Are you sooooo not a morning person but are forced to wake up early during the week to go to work? If so, the thought of exercising in the morning may be nothing but a hazy dream (or nightmare) for you.
While we can’t change the fact that we need to make money in order to afford the apartment we’re renting, and buy food so we can sustain life, there are ways to squeeze in a quick, morning workout before you start your hellish commute.
First let’s answer this question:
Exercising in the morning has benefits that will last you all day, which include:
A fired-up metabolism: You’ll be burning fat on company time.

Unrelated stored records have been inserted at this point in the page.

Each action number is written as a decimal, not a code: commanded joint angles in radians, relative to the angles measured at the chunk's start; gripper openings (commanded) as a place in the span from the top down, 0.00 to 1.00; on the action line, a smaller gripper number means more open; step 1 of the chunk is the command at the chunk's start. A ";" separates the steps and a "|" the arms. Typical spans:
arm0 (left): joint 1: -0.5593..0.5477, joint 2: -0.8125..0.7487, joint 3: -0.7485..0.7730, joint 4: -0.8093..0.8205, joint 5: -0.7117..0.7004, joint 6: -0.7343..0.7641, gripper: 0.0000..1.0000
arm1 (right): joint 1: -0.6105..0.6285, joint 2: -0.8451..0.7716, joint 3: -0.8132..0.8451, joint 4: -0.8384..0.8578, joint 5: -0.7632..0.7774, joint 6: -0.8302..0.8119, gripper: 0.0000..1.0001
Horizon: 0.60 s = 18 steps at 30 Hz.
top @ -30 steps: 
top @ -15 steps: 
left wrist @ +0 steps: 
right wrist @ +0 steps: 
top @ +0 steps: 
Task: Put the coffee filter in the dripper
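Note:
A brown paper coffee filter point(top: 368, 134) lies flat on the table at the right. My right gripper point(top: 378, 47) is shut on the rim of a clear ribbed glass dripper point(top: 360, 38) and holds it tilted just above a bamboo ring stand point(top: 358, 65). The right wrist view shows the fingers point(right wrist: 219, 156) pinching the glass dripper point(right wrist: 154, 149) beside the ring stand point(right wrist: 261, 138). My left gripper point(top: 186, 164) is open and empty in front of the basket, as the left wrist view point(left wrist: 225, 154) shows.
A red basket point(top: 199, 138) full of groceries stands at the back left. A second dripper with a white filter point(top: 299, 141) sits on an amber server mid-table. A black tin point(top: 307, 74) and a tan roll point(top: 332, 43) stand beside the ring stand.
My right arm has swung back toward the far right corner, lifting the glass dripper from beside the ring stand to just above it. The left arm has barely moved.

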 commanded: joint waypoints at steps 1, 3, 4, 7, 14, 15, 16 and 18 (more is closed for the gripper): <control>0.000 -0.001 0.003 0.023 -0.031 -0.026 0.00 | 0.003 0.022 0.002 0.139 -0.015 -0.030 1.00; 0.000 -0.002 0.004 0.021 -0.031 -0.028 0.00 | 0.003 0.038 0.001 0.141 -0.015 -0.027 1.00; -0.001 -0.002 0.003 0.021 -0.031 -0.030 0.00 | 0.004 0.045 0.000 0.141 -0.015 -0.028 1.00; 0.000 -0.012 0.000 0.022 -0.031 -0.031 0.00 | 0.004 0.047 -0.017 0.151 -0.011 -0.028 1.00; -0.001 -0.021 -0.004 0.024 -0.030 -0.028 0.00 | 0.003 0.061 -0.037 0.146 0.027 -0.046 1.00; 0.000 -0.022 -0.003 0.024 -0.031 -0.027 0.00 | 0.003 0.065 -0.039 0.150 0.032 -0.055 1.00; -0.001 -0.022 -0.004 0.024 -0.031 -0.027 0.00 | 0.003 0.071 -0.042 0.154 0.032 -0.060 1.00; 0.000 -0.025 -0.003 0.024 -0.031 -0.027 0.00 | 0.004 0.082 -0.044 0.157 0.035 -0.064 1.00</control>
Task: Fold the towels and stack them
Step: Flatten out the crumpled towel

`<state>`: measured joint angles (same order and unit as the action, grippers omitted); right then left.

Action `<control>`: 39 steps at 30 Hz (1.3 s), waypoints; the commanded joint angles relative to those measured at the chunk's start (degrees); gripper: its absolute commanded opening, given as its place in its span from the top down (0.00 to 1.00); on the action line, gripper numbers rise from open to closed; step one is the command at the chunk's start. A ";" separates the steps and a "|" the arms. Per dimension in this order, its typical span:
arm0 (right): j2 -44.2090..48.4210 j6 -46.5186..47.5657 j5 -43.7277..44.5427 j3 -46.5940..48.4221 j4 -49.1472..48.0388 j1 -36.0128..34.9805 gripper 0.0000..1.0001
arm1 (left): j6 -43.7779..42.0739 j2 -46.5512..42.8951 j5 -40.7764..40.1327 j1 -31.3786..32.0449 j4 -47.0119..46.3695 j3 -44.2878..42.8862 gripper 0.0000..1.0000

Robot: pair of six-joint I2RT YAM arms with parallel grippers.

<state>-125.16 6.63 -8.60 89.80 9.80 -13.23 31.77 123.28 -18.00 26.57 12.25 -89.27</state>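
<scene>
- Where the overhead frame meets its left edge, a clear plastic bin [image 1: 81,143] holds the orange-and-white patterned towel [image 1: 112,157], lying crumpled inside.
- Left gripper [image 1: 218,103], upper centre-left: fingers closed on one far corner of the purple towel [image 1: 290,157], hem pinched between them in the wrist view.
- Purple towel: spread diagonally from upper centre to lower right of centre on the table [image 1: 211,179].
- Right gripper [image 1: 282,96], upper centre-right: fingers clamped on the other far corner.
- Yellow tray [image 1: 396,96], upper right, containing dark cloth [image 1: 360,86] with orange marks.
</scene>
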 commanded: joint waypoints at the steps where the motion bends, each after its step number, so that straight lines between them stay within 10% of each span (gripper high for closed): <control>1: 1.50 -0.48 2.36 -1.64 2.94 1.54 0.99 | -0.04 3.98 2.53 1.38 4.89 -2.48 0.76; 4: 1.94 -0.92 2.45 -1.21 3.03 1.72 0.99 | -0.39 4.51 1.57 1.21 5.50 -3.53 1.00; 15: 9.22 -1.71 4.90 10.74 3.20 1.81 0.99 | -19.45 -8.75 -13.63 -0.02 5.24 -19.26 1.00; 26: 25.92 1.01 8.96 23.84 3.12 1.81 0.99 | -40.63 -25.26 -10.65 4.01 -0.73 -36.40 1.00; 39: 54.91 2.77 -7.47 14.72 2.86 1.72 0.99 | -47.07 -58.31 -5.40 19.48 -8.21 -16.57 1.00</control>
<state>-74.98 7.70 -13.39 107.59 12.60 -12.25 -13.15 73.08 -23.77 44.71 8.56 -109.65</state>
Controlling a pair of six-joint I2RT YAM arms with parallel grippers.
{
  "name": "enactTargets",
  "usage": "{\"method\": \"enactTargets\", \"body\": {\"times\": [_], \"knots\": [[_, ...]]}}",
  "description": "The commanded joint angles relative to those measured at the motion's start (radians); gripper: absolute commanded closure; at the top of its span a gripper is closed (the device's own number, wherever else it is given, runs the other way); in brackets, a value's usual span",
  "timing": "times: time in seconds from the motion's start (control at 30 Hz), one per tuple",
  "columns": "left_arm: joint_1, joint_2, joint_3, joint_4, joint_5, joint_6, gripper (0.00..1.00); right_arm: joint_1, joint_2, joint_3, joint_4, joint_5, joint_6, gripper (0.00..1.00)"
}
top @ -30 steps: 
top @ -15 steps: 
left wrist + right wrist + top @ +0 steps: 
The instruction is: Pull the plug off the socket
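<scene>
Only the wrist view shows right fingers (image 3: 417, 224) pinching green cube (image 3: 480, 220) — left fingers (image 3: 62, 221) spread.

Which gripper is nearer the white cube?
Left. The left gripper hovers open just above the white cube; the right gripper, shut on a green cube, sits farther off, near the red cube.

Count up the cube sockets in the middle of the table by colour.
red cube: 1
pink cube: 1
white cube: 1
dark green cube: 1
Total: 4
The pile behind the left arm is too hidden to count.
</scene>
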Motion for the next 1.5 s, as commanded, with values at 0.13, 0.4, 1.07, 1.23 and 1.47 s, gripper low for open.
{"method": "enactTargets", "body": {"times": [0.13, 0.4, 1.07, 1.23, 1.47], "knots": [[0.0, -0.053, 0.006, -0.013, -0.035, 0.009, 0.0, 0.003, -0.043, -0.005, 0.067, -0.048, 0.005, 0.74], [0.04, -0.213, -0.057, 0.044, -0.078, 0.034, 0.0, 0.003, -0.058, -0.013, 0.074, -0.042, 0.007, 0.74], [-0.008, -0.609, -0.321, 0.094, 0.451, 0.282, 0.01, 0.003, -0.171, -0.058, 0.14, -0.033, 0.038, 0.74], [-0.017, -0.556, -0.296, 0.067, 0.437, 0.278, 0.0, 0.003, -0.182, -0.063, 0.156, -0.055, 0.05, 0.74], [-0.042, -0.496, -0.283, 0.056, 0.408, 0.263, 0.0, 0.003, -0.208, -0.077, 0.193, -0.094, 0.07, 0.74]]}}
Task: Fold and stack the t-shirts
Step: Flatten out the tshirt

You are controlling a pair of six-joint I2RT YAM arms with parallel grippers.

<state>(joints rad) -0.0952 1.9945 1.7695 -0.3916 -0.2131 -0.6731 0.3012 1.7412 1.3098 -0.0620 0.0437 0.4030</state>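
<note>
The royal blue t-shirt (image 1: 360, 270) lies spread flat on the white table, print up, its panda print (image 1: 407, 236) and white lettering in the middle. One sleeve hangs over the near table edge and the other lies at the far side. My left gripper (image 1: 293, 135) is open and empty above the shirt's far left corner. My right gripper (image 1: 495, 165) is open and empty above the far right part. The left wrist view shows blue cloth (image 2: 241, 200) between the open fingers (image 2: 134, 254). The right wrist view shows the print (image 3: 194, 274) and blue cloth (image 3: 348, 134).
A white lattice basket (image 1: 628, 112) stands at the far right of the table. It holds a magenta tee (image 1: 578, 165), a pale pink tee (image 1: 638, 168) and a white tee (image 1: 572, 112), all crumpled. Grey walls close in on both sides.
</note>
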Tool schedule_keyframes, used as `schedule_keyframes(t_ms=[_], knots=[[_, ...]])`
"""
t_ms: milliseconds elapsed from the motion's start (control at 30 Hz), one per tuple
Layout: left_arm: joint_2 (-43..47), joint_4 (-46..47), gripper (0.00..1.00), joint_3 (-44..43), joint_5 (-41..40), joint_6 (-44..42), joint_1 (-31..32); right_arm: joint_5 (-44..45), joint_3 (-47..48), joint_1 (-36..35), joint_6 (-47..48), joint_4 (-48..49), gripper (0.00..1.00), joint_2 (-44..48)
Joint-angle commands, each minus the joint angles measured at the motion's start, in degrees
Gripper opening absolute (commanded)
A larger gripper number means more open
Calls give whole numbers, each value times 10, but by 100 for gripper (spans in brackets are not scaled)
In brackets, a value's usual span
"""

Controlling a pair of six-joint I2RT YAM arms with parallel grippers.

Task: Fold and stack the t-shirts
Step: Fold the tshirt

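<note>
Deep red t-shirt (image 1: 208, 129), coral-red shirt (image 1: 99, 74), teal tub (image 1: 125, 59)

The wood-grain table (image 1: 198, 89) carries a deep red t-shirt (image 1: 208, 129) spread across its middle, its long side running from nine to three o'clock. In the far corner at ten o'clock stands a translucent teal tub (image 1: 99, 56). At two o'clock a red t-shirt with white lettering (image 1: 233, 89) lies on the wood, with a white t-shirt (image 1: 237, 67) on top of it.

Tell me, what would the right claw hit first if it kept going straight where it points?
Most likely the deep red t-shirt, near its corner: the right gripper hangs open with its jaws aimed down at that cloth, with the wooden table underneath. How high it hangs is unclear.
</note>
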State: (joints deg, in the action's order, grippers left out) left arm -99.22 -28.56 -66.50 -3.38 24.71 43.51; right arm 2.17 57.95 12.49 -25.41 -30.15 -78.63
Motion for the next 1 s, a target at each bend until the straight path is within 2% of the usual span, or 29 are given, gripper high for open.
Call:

More energy: You will be more energetic and focused at work (future employee of the month!)
Appetite stays in check: You won’t graze and are less likely to grab for that 3 p.m. candy bar.
You don’t have to worry about it for the rest of the day!
With all of these benefits, you may start to like waking up early or at least hate it less. Ready to start? Snag one of these cool alarm clocks that will definitely get you out of bed and try the following exercises:
Yoga calms your mind, and this is especially useful in the morning. Before you enter the craziness of the day, try this easy routine suggested by Yoga Journal’s beginner's expert and Ashtanga teacher Natasha Rizopoulos:
Warm up with five to 10 Half Sun Salutes (initially, you might want to practice the forward bends with the knees bent). Then, move into a gentle variation of Sun Salute A, in which you lower to the floor from your knees. Go into a low Cobra pose. After a couple of these, transition into the classical Sun Salute A.
“The main thing is to move slowly and consciously, not pushing to your maximum,” Rizopoulos advises. “Use a steady and smooth Ujjayi breath to link and enliven the poses. If you do about 15 minutes of some form of Sun Salutation and then wind down on your back with a gentle spinal twist, you should feel the benefits of the practice quite tangibly in terms of energy, alertness and increased range of motion.”
Did you know your bed acts as a great unstable piece of exercised equipment? By doing planks, push-ups and table tops in bed, you are working different muscles in your body than you would on a stable surface. This workout by fitness expert and fitness editor-at-large at Shape Magazine brings all these moves together for one eye-opening morning routine.
Want more of a challenge? Try these three full-body moves by Fitsugar.com, which includes side planks with leg lifts, kneeling squat walks and burpee roll-ups. Whew!
No one knows morning workouts better than military personnel. Military fitness trainer and former Navy SEAL Stew Smith has the following suggestions for a quick cardio workout in the morning:
Keep it real simple and rotate between jumping jacks and push-ups. Smith suggests doing 10 jumping jacks and 10 push-ups. Repeat the non-stop cycle five to 10 times depending on your fitness level. This takes three to five minutes if you push all 10 sets.
Another easy to way to get in a cardio workout in the morning is to "run, bike, walk, elliptical glide or row for 15 to 20 minutes ... adding in a quick burst of cardio for the remaining time you have," Smith says.